Modernizing the Integration Flow

To modernize the integration flow, we chose to leverage IBM Workflow Process Service for the following reasons:

  1. IBM Workflow Process Service is a fast lightweight runtime which runs in a container and can be started and stopped in seconds.
  2. IBM Workflow Process Service supports RESTful APIs as a primary communication protocol. Built-in tooling in IBM Workflow Process Service allows to discover data types and operations using the OpenAPI specification of the service.
    Figure 5 shows an extraction from the list of data types discovered from the OpenAPI specification of the modernized business logic.
    Figure 6 shows an extraction from the list of operations discovered from the OpenAPI specification of the modernized business logic.
    Figure 5: List of data types discovered from the OpenAPI specification of the modernized business logic


    Figure 6: List of operations discovered from the OpenAPI specification of the modernized business logic
  3. IBM Workflow Process Service provides an intuitive graphical development environment for creating service flows. It is also possible to define variables using the previously discovered data types. The service flows can consist of activities including service tasks, server script tasks and other tasks that you drag from the palette to the canvas.
    Figure 7: Calling an operation of the modernized EJB from a service flow

    The operations from the modernized business logic that have been discovered previously, can be selected for the implementation of a service task. To provide input to the service and receive back the output, data can be mapped from available variables to the expected input and output — as defined in the OpenAPI specification of the service. All these steps can be completed in a low code or even no code fashion.

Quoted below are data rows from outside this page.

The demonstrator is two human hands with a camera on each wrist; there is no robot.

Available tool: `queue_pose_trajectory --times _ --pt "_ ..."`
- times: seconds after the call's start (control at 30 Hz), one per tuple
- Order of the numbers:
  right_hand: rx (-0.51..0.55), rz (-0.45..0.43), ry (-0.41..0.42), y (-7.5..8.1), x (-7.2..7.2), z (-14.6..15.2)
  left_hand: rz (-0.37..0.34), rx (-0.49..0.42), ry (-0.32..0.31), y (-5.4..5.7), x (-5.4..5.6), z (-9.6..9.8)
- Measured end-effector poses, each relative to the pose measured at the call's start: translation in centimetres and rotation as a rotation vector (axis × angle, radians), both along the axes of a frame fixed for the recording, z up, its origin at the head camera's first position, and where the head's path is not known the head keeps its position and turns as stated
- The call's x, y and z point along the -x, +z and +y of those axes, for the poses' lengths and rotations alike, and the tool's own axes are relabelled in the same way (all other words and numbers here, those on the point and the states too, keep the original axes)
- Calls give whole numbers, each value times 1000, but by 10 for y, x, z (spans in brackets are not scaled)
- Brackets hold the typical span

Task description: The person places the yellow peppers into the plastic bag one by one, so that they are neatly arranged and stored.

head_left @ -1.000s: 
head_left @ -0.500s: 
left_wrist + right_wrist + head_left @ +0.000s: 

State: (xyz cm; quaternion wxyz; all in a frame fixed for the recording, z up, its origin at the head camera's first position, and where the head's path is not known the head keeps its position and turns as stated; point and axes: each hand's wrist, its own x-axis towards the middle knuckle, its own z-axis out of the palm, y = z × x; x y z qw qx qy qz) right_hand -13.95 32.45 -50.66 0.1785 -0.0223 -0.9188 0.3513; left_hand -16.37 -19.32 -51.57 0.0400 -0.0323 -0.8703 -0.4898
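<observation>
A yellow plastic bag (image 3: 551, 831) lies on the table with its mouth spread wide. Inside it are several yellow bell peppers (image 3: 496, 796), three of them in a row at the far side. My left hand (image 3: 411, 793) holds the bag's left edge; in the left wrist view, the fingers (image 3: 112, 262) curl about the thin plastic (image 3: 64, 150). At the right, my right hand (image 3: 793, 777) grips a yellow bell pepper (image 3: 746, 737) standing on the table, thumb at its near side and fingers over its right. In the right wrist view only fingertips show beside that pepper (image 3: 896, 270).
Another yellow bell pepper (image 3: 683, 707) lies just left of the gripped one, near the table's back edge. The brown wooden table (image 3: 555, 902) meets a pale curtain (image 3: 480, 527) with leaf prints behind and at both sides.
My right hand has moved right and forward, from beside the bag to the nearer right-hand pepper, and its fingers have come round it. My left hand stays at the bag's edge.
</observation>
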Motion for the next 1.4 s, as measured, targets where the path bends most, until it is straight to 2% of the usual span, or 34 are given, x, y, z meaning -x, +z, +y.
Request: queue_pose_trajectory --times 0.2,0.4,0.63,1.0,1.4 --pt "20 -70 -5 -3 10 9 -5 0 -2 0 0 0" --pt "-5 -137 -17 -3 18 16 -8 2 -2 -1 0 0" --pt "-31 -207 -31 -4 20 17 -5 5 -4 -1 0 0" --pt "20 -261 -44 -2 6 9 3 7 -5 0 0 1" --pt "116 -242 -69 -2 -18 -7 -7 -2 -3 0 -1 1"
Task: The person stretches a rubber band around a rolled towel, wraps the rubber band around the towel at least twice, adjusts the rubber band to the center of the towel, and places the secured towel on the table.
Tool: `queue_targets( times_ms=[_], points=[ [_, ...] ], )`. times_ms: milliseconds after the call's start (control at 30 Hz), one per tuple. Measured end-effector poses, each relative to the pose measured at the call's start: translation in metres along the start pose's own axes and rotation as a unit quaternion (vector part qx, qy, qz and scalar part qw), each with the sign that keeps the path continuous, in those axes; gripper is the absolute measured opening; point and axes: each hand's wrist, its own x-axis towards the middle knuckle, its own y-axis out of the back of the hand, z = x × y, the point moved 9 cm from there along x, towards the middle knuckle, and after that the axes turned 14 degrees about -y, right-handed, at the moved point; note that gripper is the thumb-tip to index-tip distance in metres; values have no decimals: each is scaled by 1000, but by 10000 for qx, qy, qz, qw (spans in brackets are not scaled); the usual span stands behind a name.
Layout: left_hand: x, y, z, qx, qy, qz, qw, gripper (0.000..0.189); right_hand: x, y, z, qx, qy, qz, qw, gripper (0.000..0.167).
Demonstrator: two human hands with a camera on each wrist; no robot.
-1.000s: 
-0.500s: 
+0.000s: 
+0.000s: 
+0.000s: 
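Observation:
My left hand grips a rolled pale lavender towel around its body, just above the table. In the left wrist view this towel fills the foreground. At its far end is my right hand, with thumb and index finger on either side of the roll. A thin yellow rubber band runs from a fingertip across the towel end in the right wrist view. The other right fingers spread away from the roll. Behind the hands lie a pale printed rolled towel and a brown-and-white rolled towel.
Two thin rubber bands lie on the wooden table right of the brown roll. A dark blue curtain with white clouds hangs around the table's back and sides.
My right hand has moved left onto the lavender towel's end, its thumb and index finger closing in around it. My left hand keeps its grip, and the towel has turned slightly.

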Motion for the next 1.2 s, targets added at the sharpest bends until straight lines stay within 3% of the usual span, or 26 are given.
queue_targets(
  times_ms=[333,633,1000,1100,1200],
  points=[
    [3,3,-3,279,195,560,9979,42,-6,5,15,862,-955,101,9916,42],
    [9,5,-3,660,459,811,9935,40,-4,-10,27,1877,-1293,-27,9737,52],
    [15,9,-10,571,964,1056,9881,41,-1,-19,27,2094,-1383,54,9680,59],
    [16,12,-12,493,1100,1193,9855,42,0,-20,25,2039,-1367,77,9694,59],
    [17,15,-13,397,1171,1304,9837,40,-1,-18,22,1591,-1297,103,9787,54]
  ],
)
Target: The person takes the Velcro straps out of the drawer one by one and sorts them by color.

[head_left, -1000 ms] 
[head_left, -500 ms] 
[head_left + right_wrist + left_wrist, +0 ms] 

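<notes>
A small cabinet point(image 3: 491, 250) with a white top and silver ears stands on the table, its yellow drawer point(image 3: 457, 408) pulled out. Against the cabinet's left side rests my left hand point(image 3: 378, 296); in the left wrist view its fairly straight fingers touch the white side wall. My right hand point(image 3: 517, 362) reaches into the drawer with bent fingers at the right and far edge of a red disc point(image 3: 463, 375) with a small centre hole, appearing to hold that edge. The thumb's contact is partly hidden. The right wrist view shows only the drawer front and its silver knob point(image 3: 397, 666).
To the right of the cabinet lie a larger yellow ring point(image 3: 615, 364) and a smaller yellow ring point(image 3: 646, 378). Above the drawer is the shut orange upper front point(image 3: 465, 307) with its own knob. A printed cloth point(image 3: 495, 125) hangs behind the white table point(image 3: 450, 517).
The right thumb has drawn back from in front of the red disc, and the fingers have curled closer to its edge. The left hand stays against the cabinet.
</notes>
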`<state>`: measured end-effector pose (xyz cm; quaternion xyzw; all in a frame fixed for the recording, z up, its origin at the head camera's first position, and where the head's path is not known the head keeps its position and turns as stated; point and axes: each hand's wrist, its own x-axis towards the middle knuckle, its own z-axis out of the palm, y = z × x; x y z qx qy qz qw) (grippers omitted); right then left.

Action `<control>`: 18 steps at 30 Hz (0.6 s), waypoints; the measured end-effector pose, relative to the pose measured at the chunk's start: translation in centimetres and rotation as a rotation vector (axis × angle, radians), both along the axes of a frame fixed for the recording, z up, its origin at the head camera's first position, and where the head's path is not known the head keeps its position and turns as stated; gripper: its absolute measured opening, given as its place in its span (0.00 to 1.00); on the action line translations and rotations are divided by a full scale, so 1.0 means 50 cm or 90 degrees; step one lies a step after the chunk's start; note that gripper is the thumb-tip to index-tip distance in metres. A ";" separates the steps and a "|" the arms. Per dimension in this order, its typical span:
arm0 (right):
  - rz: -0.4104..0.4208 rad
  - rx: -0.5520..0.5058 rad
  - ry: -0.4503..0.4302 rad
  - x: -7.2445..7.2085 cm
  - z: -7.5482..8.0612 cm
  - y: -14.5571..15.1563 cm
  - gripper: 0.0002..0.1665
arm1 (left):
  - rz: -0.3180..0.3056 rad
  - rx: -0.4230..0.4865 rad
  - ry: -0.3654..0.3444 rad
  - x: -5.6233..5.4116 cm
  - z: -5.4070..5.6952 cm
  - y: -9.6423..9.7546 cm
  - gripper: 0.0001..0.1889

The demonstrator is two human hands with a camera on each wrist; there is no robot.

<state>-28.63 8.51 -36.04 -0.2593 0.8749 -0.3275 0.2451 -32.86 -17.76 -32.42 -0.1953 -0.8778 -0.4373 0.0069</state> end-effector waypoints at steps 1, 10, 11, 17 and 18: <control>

    Figure 8: Mapping input and output data

Conclusion

With the described approach, we can avoid going directly from the traditional application to the microservices world, where the application needs to be re-architected and a lot of new code needs to be developed and tested, while the benefits would only be seen at the end of the tedious efforts. In addition, with the monolith application enabled for and running in a cloud-native environment, you can develop new services as microservices and use them to extend the existing monolith application features at your own pace.

In the proposed modernization approach, Red Hat OpenShift acts as the infrastructure, providing the benefits of a centralized logging, centralized monitoring, scalability and high availability. Traditional operations are replaced with DevOps for containerized applications to automated deployment and operations.

To manage new technologies around migration and the cloud-native infrastructure, expect to require a learning curve. However, frameworks and tools are available to make the modernization easier.

References

  1. The described approach has been proven in an IBM Client Engineering engagement. IBM Client Engineering provides innovative ways to co-create with IBM experts to solve complex business challenges.
  2. IBM Workflow Process Service is a lightweight, cloud-native process capability for authoring and running processes.
  3. IBM WebSphere Liberty is a cloud-native runtime that has proven itself in a variety of modernization journeys.